Timothy G. Massad
TARP’s bank investment programs played a critical role in
stabilizing the economy during the 2008-09 financial crisis.
And – though cost isn’t our ultimate measure of success –
those programs have also earned a significant profit for taxpayers. Treasury invested
a total of $245 billion and has already recovered $268 billion through
repayments, dividends, and other income – representing a $23 billion
positive return for taxpayers to date.
Of course, TARP was always meant to be a temporary,
emergency program. The government shouldn’t be in the business of owning stakes
in private companies for an indefinite period of time. That’s why, after we
extinguished the immediate financial fire, we began moving to exit our
investments and replace temporary government support with private capital.
Earlier this year, Treasury outlined
its strategy for winding down its remaining TARP bank investments through the
Capital Purchase Program (CPP).
Today, we wanted to provide you with an update on that process and our plans
for the year ahead.
Our Progress to Date
When we first outlined our wind down approach, we said that Treasury
had three basic options: (1) We can wait for banks to repay; (2) We can sell our
investments; or (3) We can restructure our investments in order to facilitate a
repayment or sale.
We also noted that community banks typically face greater
difficulty than larger banks raising private capital to repay taxpayers. And
that banks cannot be compelled to repay under the terms of the program, which
was necessary for our investments to be considered high-quality capital.
Therefore, in order to wind down the program, we said that
we’d employ each one of those three strategies, including conducting auctions
for our investments in banks that we do not expect to repay us in the near term.
And that’s exactly what we’ve done.
- Since March 2012, when we conducted our first preferred stock and subordinated debt auction, Treasury has auctioned its investments in 91 banks for taxpayer proceeds of $1.5 billion. (Those 91 banks have also paid more than $300 million in dividends and interest to taxpayers over the life of the investment.)
- Over that same period (March 2012 through December 2012), 49 banks repaid Treasury at the full par value of the original CPP investment for taxpayer proceeds of $6.9 billion.
- Since March 2012, in a few cases, we’ve restructured our CPP investments – typically tied to a merger or a plan for the bank to raise new private capital. But only when it represented the best deal possible for taxpayers.
When we first outlined our strategy, some expressed the view
that, once Treasury began auctioning its investments in certain banks, the rest
of the banks would refuse to repay. Based on the data, however, that fear
hasn’t come true. Banks have continued to repay at par and we expect that
additional banks will do so moving forward.

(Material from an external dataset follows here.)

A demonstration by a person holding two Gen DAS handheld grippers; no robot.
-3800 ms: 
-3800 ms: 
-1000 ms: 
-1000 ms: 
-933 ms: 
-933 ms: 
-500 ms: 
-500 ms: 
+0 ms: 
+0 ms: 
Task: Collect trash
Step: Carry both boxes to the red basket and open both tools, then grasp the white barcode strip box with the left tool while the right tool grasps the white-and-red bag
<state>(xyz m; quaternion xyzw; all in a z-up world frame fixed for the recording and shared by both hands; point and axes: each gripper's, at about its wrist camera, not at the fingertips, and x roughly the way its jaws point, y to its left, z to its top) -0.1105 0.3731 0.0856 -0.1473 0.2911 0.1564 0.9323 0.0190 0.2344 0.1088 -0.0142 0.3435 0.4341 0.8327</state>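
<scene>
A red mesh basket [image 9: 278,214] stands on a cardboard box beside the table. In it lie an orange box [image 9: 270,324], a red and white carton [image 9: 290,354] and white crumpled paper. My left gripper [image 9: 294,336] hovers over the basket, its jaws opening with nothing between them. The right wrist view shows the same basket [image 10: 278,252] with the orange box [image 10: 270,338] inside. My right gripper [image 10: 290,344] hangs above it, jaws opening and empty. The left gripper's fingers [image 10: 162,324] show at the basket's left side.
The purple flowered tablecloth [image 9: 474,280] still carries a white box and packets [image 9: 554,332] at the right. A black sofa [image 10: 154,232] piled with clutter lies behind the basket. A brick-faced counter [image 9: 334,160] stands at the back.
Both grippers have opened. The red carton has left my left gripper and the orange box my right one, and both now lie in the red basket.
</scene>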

Some had also expressed the view that Treasury shouldn’t
sell its investments at a discount to the original par value. But both Treasury
and the non-partisan, independent Congressional Budget Office had already
estimated that the value of those investments is less than par. And we
ultimately receive what the market determines these investments are worth
through open auctions.
In fact, in part because we’ve had such robust demand, we’ve
actually received more than we originally estimated those investments were
worth in our pre-auction financial statements, which are audited by the
independent Government Accountability Office.
Moreover, it’s important to note that since banks cannot be
compelled to repay, and a number of banks are not expected to repay in the near
term, there is no way to wind down the program without Treasury selling its
investments in certain banks.
The Path Forward
Today, there are 218 banks remaining in TARP’s Capital Purchase
Program – down from an original total of 707.

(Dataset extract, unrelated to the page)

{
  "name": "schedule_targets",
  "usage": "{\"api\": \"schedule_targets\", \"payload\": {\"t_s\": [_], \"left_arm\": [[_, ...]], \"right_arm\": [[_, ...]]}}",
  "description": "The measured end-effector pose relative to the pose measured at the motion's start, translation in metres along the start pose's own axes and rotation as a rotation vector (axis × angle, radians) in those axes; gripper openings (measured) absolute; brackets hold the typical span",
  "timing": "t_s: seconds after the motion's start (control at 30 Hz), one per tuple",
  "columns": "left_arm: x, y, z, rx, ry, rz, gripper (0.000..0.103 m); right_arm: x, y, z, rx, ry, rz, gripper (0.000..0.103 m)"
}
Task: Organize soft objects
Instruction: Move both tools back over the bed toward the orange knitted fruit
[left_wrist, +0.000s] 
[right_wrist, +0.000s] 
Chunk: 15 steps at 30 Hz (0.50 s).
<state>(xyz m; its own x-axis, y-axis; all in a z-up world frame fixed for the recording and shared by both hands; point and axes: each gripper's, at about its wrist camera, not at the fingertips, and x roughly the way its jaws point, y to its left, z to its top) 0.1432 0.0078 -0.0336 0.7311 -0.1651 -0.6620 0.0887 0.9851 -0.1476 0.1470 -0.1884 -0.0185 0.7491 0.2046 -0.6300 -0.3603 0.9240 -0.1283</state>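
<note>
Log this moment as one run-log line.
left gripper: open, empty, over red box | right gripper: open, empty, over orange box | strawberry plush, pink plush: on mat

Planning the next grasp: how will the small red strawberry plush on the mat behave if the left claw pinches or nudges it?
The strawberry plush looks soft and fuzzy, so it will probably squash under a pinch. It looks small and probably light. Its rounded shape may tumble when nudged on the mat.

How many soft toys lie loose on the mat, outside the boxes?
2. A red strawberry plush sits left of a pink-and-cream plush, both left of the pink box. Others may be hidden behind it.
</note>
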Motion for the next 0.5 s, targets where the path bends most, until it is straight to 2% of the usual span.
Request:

We expect to conduct auctions for Treasury’s CPP preferred
shares or subordinated debt in approximately two-thirds of the remaining banks next
We also expect that the majority of the remaining banks that
are not auctioned will repay Treasury’s CPP preferred shares or subordinated
debt at par. We’ll continue to hold onto those investments.
And when it represents the best deal possible for taxpayers,
we’ll also continue to engage in a limited number of restructurings.
We believe that the approach we’ve outlined is good for
taxpayers and good for our nation’s community banks. Indeed, as we’ve
previously noted, selling these investments can be beneficial for community
banks that don't have easy access to the capital markets because it attracts
new, private capital to replace temporary government support. That means that
the government is able to exit its stake and recover taxpayer dollars, while
the bank is able to keep the capital on its books. The bank can then continue
to use that capital to help it lend to families and businesses in its local
As with all our investments, Treasury’s wind down plans are
subject to market conditions. We regularly evaluate our investments in all the remaining
banks, so these expectations may be revised as necessary. But we’re confident that we’ll have made
significant additional progress winding down our remaining TARP Capital
Purchase Program bank investments by the end of next year.